Outro de nossos males é a memória. A memória antoninense é por tradição fraca e vaga. Documentos históricos, em vez de serem analisados por historiadores, apodrecem em casas de família, ou são surrupiados das repartições públicas. O que fica é o predomínio da versão sobre o fato, da lenda sobre a história. Em que bases a prefeita afirma que a população de Antonina remontava a mais de 30 mil habitantes em 1930? Para conter uma população deste porte, a área urbana deveria ser muito maior naquela época do que hoje, quando a cidade comporta cerca de 18 mil. A maior perda de população em Antonina verificou-se a partir do fechamento do porto, na década de 70. No censo de 1970 a população era de 17 mil habitantes, continuando praticamente igual quase trinta anos depois. Estes são dados do Censo. Em quais dados a prefeita se baseia para suas afirmações? 

A Prefeita comemora em seu discurso a existência em Antonina de grandes Parques Estaduais, Reservas e Áreas de Preservação. É necessário que a administração municipal não tome como seus méritos de governos estaduais e ONGs. E é urgente que se discutam formas de envolvimento da população com estes projetos, geralmente alienígenas. Atividades preservacionistas em nosso país devem ocorrer no contexto de um desenvolvimento ambientalmente sustentado, que traga benefícios reais à população, e não meramente garanta a manutenção de algumas ONGs.

São bastante louváveis os esforços ambientais da Prefeita, como os projetos Pró-Atlântica, Baía Limpa, Lixo Bom e outros, ainda mais sucedendo a um prefeito que, como se sabe, nunca morreu de amores pelas questões ambientais. No entanto, a implementação de projetos ambientais com um suporte técnico como o revelado pelo discurso da Prefeita é preocupante, uma vez que podem ser  - como tantos outros administradores que falam de meio ambiente - atos vazios e de mera propaganda,  sem representar um impulso para ações ambientais mais corajosas e criativas.

Enfrentar com coragem e criatividade a questão ambiental é um dos desafios das administrações do presente, em qualquer esfera. O Efeito estufa, o rompimento da camada de ozônio, a desertificação que avança sobre áreas agrícolas em todas as partes do mundo, a poluição dos recursos hídricos, são alguns problemas a serem enfrentados em escala global. Em nosso país, somam-se ainda as questões sociais ainda não resolvidas, impondo o desafio de um desenvolvimento econômico ambientalmente sustentado. Para tanto, além de coragem política, é necessário o conhecimento técnico adequado destes problemas.
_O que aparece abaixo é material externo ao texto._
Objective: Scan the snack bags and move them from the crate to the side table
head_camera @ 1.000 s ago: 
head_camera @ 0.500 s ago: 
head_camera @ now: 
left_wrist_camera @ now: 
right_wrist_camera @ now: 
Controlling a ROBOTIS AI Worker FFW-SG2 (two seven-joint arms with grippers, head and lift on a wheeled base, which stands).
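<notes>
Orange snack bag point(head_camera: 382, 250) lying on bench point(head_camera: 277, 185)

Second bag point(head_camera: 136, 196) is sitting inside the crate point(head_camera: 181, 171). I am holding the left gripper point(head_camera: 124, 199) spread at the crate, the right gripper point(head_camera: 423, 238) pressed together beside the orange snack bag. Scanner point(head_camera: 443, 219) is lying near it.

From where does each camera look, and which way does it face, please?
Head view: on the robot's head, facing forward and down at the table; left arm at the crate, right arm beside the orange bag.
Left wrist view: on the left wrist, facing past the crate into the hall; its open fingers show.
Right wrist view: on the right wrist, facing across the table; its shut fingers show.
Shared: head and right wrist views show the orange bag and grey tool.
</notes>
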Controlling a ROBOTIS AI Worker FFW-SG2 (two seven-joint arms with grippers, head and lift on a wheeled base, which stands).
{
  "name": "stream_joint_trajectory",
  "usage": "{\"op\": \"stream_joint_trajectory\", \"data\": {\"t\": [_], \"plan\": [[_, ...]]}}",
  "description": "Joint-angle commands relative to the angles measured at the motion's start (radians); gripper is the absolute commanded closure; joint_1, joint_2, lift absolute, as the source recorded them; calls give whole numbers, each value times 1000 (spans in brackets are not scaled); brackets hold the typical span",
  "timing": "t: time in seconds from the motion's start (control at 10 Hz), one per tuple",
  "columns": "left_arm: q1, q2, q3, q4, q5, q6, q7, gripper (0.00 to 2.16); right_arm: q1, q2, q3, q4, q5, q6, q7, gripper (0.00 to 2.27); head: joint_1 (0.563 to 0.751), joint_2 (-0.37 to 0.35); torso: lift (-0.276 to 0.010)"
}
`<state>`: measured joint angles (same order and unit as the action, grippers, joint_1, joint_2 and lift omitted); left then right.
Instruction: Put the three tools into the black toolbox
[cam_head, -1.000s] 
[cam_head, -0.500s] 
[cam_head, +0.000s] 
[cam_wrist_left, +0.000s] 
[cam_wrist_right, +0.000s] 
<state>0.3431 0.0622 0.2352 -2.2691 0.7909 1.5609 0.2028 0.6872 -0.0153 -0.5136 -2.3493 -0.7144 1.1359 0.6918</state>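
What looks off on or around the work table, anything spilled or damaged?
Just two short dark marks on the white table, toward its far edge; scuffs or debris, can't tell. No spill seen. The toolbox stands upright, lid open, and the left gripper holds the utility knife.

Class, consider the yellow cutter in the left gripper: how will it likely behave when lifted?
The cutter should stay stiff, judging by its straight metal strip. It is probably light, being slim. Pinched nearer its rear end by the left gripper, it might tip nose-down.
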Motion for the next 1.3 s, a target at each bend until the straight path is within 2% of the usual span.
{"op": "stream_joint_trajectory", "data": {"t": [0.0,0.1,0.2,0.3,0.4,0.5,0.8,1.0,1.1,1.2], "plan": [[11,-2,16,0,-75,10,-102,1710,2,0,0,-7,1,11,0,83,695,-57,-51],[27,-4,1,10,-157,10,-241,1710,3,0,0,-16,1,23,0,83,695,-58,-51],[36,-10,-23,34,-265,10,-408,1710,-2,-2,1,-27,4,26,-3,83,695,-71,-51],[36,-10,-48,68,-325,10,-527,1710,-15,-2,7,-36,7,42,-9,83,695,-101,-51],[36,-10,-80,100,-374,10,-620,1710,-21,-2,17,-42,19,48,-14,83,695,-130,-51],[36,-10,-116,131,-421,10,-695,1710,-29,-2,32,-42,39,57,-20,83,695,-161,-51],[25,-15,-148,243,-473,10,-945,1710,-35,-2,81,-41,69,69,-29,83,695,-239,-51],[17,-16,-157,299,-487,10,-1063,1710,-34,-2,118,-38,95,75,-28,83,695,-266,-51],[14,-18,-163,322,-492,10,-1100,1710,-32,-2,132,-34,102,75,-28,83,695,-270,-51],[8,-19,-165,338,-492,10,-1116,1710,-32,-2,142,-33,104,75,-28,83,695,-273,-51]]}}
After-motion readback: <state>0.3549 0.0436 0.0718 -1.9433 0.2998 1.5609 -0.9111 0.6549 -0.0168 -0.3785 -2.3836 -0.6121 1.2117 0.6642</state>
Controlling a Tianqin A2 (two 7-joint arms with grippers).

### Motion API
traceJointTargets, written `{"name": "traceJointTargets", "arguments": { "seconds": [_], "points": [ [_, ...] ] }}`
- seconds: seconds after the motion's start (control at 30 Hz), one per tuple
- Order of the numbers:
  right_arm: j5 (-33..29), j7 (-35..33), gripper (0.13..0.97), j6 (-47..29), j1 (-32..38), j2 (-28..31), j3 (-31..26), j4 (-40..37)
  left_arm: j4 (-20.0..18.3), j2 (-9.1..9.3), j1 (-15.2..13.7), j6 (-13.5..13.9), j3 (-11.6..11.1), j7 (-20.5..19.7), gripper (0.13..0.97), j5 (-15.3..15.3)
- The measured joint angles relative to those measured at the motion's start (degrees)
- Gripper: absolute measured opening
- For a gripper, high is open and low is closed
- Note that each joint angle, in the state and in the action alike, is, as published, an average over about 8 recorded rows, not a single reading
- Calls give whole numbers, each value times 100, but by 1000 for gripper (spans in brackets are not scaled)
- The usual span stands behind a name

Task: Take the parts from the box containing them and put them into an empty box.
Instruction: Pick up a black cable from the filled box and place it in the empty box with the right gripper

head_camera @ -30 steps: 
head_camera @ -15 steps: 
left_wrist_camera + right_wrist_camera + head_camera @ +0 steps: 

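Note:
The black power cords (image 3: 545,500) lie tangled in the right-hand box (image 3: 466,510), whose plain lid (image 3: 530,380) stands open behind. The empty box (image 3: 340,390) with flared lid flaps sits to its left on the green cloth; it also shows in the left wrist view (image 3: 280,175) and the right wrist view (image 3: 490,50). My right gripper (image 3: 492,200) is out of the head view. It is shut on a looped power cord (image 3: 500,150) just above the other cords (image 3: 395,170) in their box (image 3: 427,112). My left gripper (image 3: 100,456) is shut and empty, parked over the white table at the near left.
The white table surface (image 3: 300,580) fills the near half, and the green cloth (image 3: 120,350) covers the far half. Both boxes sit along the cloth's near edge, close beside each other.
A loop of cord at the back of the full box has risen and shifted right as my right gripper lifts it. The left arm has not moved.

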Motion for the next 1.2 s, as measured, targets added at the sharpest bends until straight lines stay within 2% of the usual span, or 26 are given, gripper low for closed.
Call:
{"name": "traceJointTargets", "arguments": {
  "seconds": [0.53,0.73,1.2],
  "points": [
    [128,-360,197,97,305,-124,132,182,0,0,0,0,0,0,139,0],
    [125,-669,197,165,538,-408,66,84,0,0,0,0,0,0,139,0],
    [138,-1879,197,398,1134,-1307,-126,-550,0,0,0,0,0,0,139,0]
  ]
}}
No caso antoninense, é necessário ainda superar as "questões de aldeia" e enfrentar os problemas com propriedade. Não podemos mais ser amadores ou empurrar os problemas com a barriga, aguardando, com paciência municipal, miraculosas soluções estaduais ou federais. Ou estaremos comprometendo o melhor de nosso futuro. Precisamos cuidar de nossa baía, a qual, como muito acertadamente já dizia a canção, foi um presente do mar.